_WHAT YOU SHOULD DO_
Could you please find each line in the records that contains the word "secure" and copy it?

_PROVIDED INFORMATION_
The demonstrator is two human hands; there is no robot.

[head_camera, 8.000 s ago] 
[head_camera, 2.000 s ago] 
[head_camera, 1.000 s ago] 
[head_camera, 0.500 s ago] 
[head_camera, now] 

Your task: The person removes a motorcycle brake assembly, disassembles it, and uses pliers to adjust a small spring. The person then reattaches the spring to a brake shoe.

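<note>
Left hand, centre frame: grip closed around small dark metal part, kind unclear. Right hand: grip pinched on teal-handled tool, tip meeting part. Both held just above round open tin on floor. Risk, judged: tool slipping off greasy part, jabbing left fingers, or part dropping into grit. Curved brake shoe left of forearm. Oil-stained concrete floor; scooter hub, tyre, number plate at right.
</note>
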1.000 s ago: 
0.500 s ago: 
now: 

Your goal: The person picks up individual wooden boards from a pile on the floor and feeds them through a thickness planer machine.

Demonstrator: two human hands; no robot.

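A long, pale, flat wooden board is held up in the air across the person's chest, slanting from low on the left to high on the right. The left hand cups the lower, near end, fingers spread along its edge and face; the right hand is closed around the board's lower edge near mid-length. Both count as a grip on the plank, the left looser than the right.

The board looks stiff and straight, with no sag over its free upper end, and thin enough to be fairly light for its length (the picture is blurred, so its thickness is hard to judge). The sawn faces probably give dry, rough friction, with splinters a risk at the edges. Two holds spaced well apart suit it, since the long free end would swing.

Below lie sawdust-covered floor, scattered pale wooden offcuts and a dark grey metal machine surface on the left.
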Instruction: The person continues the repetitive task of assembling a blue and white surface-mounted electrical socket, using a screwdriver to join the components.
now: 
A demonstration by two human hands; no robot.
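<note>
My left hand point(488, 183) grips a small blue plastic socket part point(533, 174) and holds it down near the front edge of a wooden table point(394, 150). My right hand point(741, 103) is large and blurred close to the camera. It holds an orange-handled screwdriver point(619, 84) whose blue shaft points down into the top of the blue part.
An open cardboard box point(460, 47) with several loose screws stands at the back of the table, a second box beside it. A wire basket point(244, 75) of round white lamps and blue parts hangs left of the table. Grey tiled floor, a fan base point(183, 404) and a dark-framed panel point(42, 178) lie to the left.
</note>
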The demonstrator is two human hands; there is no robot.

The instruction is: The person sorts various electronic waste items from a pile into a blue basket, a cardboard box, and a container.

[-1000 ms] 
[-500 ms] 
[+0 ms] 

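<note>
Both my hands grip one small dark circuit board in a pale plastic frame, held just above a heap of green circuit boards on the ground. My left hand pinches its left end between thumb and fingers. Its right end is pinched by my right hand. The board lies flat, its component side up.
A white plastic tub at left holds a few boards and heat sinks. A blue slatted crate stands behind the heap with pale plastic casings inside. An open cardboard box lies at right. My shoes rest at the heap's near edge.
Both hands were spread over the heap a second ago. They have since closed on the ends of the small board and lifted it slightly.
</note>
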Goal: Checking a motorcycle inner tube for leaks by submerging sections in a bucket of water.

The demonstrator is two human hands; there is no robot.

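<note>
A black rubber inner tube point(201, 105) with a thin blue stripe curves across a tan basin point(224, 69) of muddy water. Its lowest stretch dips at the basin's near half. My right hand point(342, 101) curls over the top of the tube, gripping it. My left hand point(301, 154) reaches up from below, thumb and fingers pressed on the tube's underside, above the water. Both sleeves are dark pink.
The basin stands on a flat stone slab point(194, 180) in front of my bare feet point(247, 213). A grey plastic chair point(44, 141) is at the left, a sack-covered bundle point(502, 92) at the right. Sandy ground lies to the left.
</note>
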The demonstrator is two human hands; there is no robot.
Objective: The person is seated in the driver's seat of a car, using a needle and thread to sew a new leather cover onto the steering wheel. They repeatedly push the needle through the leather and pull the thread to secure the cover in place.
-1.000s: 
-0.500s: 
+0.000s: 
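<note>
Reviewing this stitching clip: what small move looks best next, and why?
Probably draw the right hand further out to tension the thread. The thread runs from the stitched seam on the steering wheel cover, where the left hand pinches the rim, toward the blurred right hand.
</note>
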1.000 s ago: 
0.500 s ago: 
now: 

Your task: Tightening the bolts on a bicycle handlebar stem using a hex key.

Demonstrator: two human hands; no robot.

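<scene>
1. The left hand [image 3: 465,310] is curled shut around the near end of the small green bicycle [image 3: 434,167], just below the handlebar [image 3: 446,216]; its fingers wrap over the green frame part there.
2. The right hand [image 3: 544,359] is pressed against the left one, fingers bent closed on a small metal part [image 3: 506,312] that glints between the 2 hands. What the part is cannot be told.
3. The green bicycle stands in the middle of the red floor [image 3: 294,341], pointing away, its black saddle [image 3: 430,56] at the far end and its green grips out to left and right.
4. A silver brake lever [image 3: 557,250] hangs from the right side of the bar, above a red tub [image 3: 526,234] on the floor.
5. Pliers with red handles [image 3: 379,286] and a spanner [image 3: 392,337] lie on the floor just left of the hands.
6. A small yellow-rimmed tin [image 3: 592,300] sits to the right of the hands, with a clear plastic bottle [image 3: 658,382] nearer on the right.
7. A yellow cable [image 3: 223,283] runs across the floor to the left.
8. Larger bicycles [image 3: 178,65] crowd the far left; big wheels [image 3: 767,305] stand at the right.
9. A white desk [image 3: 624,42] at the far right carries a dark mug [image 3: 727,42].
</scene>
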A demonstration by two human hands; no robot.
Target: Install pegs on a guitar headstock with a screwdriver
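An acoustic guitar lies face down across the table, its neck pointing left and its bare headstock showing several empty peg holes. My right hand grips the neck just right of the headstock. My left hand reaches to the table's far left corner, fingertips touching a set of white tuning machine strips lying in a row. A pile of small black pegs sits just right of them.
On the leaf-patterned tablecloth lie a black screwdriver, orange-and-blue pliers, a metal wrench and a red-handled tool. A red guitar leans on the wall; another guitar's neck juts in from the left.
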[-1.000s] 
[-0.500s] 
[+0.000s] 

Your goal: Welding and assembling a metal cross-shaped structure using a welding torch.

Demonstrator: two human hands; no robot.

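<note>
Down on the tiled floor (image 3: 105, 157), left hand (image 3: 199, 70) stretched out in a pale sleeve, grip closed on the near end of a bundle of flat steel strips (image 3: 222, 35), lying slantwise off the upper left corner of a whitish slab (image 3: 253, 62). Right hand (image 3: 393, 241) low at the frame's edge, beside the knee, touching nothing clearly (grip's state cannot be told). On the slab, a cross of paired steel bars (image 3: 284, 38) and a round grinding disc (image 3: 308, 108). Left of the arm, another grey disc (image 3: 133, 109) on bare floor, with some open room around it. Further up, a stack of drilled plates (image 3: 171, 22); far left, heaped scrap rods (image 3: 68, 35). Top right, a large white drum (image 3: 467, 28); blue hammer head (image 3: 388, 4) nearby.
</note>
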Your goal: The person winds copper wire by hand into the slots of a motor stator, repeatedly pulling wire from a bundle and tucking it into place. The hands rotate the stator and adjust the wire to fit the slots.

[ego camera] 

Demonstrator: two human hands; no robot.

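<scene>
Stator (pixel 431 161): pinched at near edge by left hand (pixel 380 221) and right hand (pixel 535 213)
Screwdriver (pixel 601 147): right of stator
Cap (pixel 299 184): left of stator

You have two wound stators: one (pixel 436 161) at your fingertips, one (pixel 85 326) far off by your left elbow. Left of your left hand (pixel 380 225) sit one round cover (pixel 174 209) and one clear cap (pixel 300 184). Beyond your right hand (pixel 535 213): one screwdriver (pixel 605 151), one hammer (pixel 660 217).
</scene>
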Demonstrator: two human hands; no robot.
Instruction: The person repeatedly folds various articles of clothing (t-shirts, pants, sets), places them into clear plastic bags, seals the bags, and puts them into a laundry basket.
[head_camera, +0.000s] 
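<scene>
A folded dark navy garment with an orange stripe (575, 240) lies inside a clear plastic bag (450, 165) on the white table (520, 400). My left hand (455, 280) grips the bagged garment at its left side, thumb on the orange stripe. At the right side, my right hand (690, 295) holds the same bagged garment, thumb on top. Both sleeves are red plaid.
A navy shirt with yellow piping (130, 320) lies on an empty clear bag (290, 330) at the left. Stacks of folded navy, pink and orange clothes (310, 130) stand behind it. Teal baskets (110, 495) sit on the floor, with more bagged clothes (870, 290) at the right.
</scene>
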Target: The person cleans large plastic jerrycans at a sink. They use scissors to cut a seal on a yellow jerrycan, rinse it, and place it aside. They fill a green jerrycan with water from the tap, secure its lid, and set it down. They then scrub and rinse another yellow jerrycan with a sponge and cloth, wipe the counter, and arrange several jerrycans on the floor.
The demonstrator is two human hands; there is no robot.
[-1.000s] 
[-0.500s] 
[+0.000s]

_OUTPUT BELOW_
Objective: The person is seated in the driver's seat of a car, using a needle and thread to sew a new leather cover onto the steering wheel. They repeatedly push the needle through the leather and pull the thread to secure the cover in place.
Target: The person cleans large plastic jerrycans at a sink. They use scissors to cut a seal on a yellow jerrycan, rinse it, and place it aside. They fill a green jerrycan with water from the tap, secure its lid, and set it down. They then scrub and rinse another yellow jerrycan with a sponge and cloth, wipe the counter, and arrange several jerrycans on the floor.

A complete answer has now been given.